- _EXERCISE GOAL_
Your task is to write out the complete listing exactly as it is shown.

- _COLLECTED DATA_
——————————

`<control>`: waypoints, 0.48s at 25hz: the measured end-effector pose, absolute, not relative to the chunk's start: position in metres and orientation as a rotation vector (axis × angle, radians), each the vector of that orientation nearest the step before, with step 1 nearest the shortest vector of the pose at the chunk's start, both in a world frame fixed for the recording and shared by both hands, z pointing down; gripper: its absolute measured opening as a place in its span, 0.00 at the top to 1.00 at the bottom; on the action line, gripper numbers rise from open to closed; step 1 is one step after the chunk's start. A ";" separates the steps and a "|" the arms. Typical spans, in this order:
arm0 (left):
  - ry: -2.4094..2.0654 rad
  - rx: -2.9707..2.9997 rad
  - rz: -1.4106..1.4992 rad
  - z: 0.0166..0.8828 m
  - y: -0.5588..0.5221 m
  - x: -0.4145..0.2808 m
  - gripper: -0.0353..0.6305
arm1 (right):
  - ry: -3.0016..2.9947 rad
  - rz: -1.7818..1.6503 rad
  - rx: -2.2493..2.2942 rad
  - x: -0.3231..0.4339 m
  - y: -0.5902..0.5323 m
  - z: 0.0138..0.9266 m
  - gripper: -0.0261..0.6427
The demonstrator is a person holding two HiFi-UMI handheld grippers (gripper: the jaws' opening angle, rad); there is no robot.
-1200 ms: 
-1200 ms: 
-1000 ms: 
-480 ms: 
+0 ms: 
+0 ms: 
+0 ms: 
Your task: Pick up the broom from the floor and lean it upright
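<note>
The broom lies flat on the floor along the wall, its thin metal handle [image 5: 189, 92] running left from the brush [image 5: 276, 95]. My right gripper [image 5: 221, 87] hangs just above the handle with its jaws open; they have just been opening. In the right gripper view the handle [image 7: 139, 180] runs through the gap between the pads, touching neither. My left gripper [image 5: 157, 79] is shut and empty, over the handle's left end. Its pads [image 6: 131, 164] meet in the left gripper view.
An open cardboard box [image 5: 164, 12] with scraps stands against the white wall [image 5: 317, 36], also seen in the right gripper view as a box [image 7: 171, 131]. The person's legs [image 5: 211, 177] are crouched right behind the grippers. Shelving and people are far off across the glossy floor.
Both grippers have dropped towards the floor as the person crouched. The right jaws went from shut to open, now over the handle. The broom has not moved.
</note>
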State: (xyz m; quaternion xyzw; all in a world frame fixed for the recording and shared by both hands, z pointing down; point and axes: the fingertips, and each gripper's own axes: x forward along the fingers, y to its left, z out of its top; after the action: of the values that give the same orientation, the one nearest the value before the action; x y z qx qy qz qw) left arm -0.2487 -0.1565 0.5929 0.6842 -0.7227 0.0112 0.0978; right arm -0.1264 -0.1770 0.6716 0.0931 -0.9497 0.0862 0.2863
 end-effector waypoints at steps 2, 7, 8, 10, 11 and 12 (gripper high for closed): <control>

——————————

- _EXERCISE RESULT_
`<control>`: waypoints, 0.48s at 25hz: the measured end-effector pose, absolute, not relative to the chunk's start: position in metres and orientation as a rotation vector (axis × angle, radians), each the vector of that orientation nearest the step before, with step 1 nearest the shortest vector of the pose at the chunk's start, both in a world frame fixed for the recording and shared by both hands, z pointing down; gripper: its absolute measured opening as a place in its span, 0.00 at the top to 1.00 at the bottom; on the action line, gripper numbers rise from open to closed; step 1 is one step after the chunk's start. A ";" separates the steps and a "|" the arms. Typical spans, in this order:
arm0 (left):
  - ry: -2.4094..2.0654 rad
  - rx: -2.9707..2.9997 rad
  - rz: -1.4106..1.4992 rad
  - z: 0.0166..0.8828 m
  - y: -0.5588..0.5221 m
  - x: -0.4145..0.2808 m
  - gripper: -0.0353..0.6305
arm1 (right):
  - ry: -3.0016..2.9947 rad
  - rz: -1.7818..1.6503 rad
  - rx: -2.2493..2.2942 rad
  - x: -0.3231..0.4339 m
  - y: -0.5902..0.5323 m
  - z: 0.0138..0.9266 m
  - gripper: -0.0261..0.6427
The demonstrator is a person holding two HiFi-UMI handheld grippers (gripper: the jaws' opening angle, rad); there is no robot.
-1200 ms: 
-1200 ms: 
-1000 ms: 
-480 ms: 
+0 ms: 
+0 ms: 
+0 ms: 
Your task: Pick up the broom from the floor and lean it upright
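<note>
The broom lies flat on the floor along the wall, its thin metal handle [image 5: 189, 92] running left from the brush [image 5: 276, 95]. My right gripper [image 5: 221, 87] hangs just above the handle with its jaws open; they have just been opening. In the right gripper view the handle [image 7: 139, 180] runs through the gap between the pads, touching neither. My left gripper [image 5: 157, 79] is shut and empty, over the handle's left end. Its pads [image 6: 131, 164] meet in the left gripper view.
An open cardboard box [image 5: 164, 12] with scraps stands against the white wall [image 5: 317, 36], also seen in the right gripper view as a box [image 7: 171, 131]. The person's legs [image 5: 211, 177] are crouched right behind the grippers. Shelving and people are far off across the glossy floor.
Both grippers have dropped towards the floor as the person crouched. The right jaws went from shut to open, now over the handle. The broom has not moved.
</note>
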State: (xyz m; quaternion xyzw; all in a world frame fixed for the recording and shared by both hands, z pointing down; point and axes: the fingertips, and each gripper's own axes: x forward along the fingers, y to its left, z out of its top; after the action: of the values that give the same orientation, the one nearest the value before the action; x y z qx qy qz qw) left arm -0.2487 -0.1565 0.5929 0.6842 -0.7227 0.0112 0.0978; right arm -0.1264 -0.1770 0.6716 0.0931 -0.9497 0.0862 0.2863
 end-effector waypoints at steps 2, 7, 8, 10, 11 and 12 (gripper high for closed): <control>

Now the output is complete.